**Your goal**
Among the entries below, please repeat exactly and only the lines from the line containing "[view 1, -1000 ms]" to the line containing "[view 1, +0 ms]", both lines included.

----

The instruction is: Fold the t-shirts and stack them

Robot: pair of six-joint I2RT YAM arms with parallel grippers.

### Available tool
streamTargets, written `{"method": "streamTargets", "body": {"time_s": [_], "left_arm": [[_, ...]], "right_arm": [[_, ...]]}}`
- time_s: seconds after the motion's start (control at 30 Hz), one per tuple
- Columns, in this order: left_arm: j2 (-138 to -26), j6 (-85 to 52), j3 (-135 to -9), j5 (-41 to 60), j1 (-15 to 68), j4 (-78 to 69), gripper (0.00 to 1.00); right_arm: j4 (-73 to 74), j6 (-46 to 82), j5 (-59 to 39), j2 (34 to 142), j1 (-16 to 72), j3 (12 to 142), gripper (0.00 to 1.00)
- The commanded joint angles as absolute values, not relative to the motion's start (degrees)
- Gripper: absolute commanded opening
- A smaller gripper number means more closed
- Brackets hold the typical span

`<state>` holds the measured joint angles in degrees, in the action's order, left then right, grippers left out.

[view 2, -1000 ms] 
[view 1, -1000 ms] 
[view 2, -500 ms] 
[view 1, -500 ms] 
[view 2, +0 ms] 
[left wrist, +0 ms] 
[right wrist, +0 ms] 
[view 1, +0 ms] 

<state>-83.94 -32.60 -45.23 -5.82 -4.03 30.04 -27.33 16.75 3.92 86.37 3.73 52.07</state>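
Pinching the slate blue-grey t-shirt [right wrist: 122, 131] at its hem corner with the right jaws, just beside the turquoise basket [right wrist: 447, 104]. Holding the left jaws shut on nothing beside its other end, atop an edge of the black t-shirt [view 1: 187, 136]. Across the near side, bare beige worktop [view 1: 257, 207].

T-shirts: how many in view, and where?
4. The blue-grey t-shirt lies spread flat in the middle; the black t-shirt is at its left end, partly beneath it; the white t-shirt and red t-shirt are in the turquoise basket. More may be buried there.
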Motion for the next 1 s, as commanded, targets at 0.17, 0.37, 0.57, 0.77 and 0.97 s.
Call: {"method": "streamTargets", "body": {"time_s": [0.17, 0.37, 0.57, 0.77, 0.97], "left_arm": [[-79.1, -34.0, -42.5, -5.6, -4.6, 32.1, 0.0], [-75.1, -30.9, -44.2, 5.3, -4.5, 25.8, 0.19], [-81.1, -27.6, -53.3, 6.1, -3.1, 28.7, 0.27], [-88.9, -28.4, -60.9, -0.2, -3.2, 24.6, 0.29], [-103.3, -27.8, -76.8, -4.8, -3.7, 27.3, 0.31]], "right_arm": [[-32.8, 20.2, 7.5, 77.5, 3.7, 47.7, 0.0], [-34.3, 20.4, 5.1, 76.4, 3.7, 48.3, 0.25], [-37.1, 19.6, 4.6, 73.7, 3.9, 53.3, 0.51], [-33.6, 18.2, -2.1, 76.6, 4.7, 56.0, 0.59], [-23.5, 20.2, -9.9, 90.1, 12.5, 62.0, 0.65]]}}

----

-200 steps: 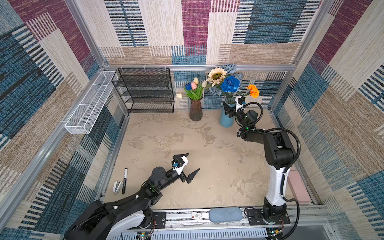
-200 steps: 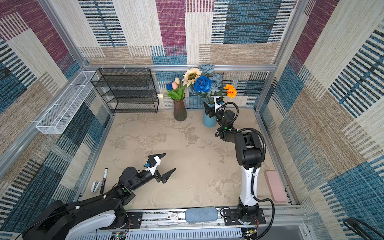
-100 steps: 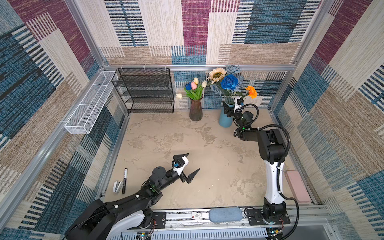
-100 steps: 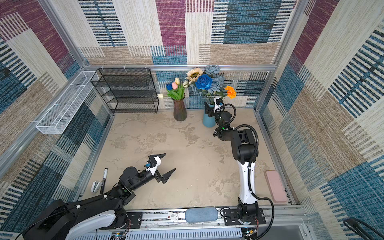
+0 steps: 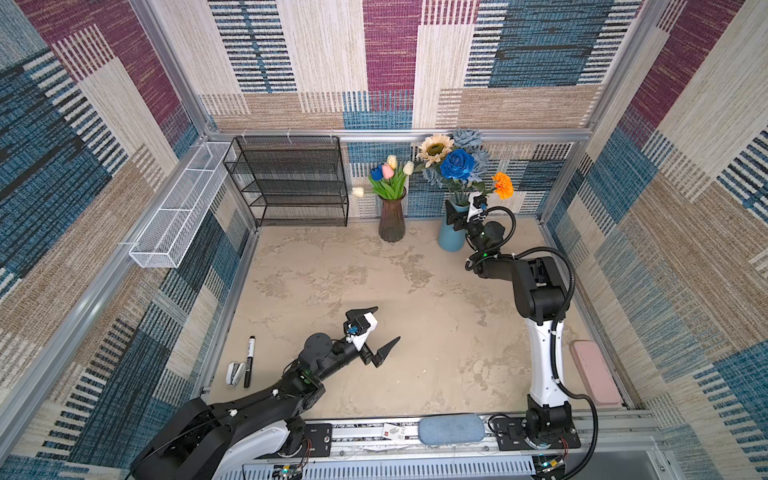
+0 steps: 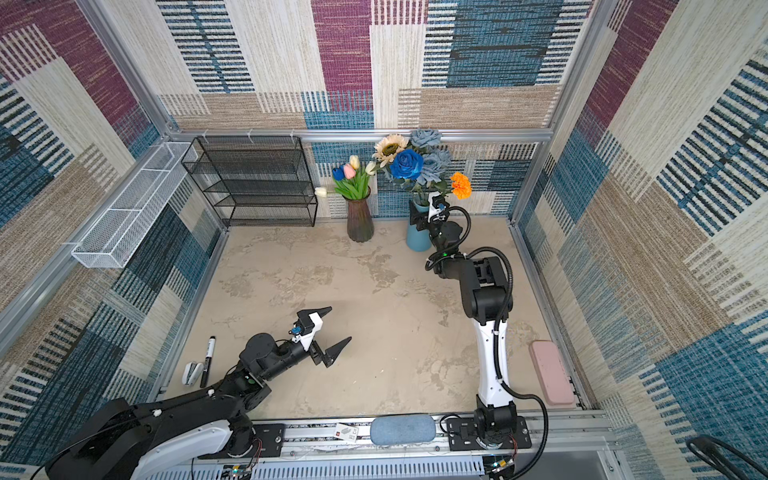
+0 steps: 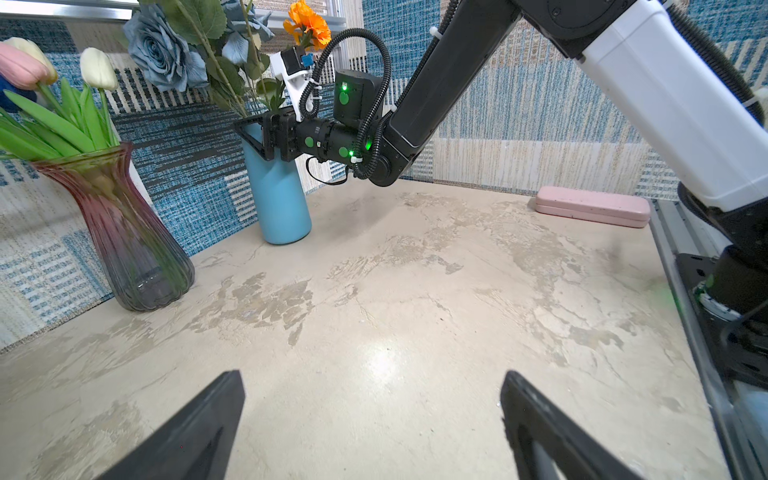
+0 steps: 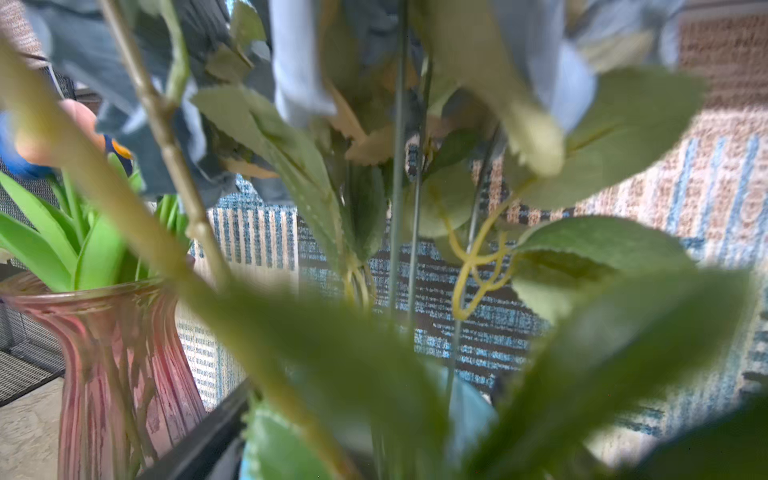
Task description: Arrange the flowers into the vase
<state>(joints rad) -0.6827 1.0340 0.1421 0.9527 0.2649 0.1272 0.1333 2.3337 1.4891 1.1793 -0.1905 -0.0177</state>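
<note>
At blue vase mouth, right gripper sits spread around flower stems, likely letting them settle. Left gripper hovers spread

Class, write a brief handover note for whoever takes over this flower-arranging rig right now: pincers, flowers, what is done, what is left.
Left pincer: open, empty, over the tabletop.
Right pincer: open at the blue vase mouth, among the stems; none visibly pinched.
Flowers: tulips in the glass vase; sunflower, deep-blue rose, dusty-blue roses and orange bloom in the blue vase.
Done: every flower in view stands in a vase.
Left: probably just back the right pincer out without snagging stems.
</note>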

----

**Task solution**
[view 1, -1000 ms] 
[view 2, -500 ms] 
[view 1, -500 ms] 
[view 2, +0 ms] 
[left wrist, +0 ms] 
[right wrist, +0 ms] 
[view 1, +0 ms] 

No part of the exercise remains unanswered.